3

I have the following regex:

r'(?:[a-zA-Z0-9](?:[a-zA-Z0-9\-]{,61}[a-zA-Z0-9])?\.)+[a-zA-Z]{2,6}'

When I apply this to a text string with, let's say, "this is www.website1.com and this is website2.com", I get:

['www.website1.com']

['website.com']

How can i modify the regex to exclude the 'www', so that I get 'website1.com' and 'website2.com? I'm missing something pretty basic ...

Abhijeetk431
  • 847
  • 1
  • 8
  • 18
DDS
  • 65
  • 1
  • 6
  • Possible duplicate of [Extract all domains from text](https://stackoverflow.com/questions/21211572/extract-all-domains-from-text) – tripleee Nov 06 '18 at 07:32

2 Answers2

4

Try this one (thanks @SunDeep for the update):

\s(?:www.)?(\w+.com)

Explanation

\s matches any whitespace character

(?:www.)? non-capturing group, matches www. 0 or more times

(\w+.com) matches any word character one or more times, followed by .com

And in action:

import re

s = 'this is www.website1.com and this is website2.com'

matches = re.findall(r'\s(?:www.)?(\w+.com)', s)
print(matches)

Output:

['website1.com', 'website2.com']

A couple notes about this. First of all, matching all valid domain names is very difficult to do, so while I chose to use \w+ to capture for this example, I could have chosen something like: [a-zA-Z0-9][a-zA-Z0-9-]{1,61}[a-zA-Z0-9]\.[a-zA-Z]{2,}.

This answer has a lot of helpful info about matching domains: What is a regular expression which will match a valid domain name without a subdomain?

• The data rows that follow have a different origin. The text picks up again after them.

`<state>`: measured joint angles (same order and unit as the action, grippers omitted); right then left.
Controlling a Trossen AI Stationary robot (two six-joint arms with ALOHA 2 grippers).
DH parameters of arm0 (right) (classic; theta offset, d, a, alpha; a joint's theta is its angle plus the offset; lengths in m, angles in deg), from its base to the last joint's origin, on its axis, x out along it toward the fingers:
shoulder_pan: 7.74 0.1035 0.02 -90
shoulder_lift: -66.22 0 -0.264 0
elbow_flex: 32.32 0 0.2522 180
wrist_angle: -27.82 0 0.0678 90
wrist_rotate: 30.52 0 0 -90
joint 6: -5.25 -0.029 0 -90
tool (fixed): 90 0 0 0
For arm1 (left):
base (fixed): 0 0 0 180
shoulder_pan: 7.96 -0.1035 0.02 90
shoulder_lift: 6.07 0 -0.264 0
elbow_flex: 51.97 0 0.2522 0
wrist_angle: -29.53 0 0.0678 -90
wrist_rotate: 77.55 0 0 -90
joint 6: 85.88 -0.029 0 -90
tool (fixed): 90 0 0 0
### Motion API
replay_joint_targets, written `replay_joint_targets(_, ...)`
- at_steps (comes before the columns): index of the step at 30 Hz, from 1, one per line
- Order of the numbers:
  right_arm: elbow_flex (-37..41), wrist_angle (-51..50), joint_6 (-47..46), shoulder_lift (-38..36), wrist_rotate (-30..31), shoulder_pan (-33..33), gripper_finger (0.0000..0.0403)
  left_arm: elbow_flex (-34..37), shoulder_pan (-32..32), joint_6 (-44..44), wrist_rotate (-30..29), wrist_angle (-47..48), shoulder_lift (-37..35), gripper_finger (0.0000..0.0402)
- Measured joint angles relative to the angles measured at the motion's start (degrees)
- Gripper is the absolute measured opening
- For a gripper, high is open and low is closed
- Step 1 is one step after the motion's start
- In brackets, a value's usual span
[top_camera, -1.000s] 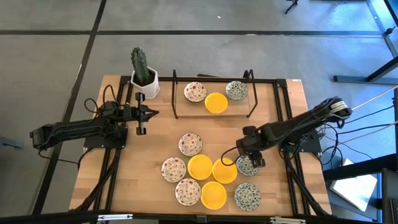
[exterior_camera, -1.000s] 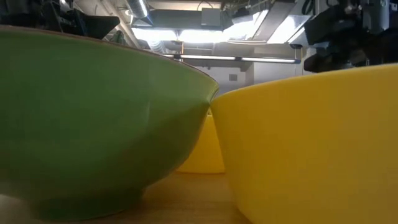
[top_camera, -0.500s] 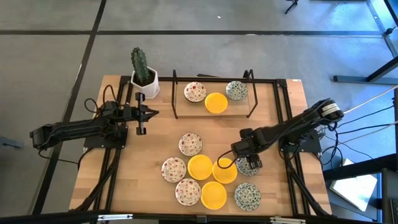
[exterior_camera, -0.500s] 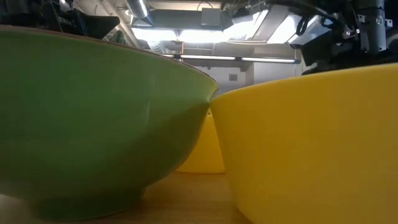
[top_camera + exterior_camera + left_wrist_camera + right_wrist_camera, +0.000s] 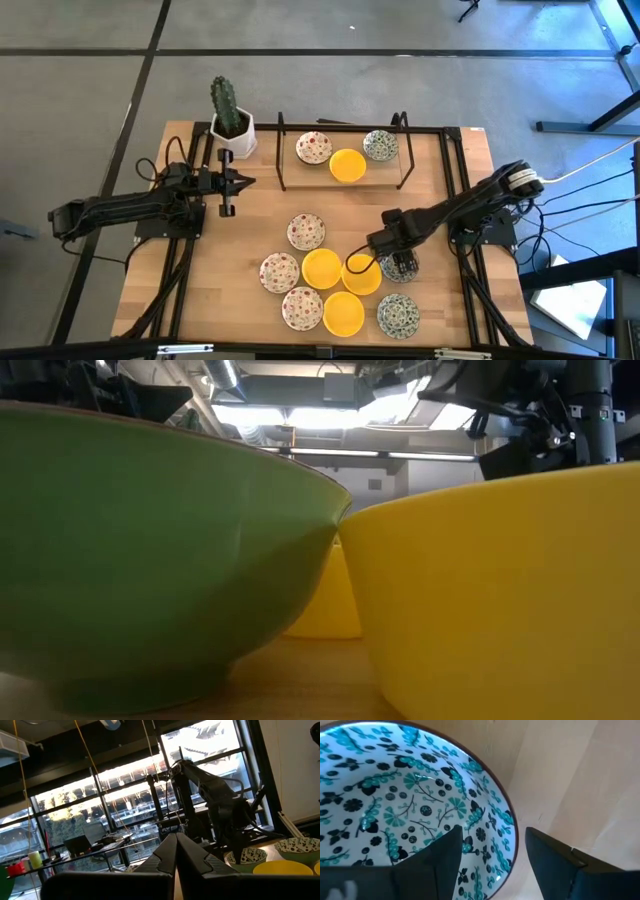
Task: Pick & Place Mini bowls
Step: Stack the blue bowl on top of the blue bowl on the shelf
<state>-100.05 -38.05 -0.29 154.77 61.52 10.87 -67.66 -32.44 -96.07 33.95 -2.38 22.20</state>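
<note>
Jaws wide on the right gripper [image 5: 399, 264], one finger [image 5: 440, 860] inside, one outside the rim of a green-patterned mini bowl [image 5: 405, 805] — upright on the table [image 5: 260, 210] beside a yellow mini bowl [image 5: 361, 275], nothing gripped, left gripper [image 5: 240, 182] pinched closed — empty, near the cactus pot [image 5: 231, 125].

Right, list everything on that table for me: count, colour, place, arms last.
red-speckled white bowls: four; one on the rack, three in the front cluster
yellow bowls: four; one on the rack, three in the cluster
grey-green patterned bowls: three; one on the rack, one at the front, one under the right gripper
cactus: one, green, in a white pot, back left corner
wire rack: one, black, back centre
table: one, light wood
left gripper: shut, over the left side
right gripper: open, fingers straddling a patterned bowl's rim
</note>
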Motion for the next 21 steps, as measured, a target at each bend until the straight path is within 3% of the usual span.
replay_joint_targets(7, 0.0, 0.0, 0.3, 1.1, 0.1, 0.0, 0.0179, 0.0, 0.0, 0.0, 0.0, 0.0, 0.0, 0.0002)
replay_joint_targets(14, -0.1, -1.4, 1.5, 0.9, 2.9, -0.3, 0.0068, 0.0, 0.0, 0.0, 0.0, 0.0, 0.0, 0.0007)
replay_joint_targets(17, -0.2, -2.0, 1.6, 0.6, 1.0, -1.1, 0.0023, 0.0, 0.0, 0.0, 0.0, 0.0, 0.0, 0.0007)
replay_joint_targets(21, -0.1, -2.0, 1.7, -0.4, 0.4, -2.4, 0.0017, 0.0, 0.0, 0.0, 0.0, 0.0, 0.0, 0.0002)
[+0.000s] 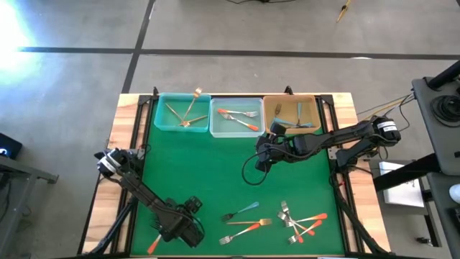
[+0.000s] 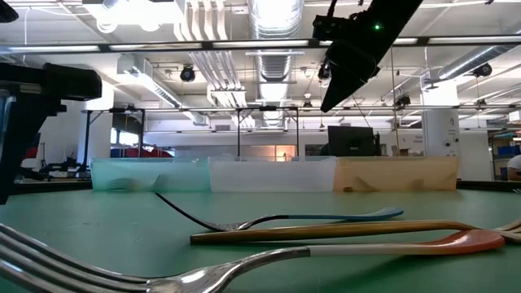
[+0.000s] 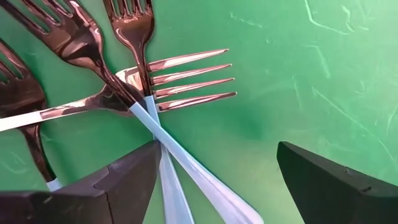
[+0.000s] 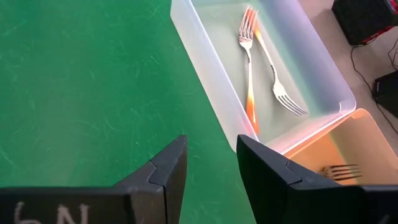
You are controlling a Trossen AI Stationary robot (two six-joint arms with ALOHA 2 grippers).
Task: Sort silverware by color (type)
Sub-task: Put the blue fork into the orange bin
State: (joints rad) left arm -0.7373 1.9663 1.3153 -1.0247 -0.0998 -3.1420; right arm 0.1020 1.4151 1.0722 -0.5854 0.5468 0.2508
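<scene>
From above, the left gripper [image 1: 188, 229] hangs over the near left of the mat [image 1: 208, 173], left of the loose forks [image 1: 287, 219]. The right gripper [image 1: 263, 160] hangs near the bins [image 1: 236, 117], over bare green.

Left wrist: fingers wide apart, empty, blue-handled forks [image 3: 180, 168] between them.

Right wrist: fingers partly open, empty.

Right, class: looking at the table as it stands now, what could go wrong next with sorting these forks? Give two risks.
1. The open left gripper sits over crossed forks whose pale blue handles overlap; closing here may pinch two at once or drag neighbours.
2. A gold fork pokes past the teal bin's rim; the right gripper, empty beside the clear bin, might jolt the bins and tip it out.
</scene>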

Next, I only look for .com domains, you could adjust my regular expression to something like:

\s(?:www.)?(\w+.(com|org|net))

To match whichever types of domains you were looking for.

user3483203
  • 50,081
  • 9
  • 65
  • 94
0

Here a try :

import re
s = "www.website1.com"
k = re.findall ( '(www.)?(.*?)$', s, re.DOTALL)[0][1]
print(k)

O/P like :

'website1.com'

if it is s = "website1.com" also it will o/p like :

'website1.com'
Vikas Periyadath
  • 3,088
  • 1
  • 21
  • 33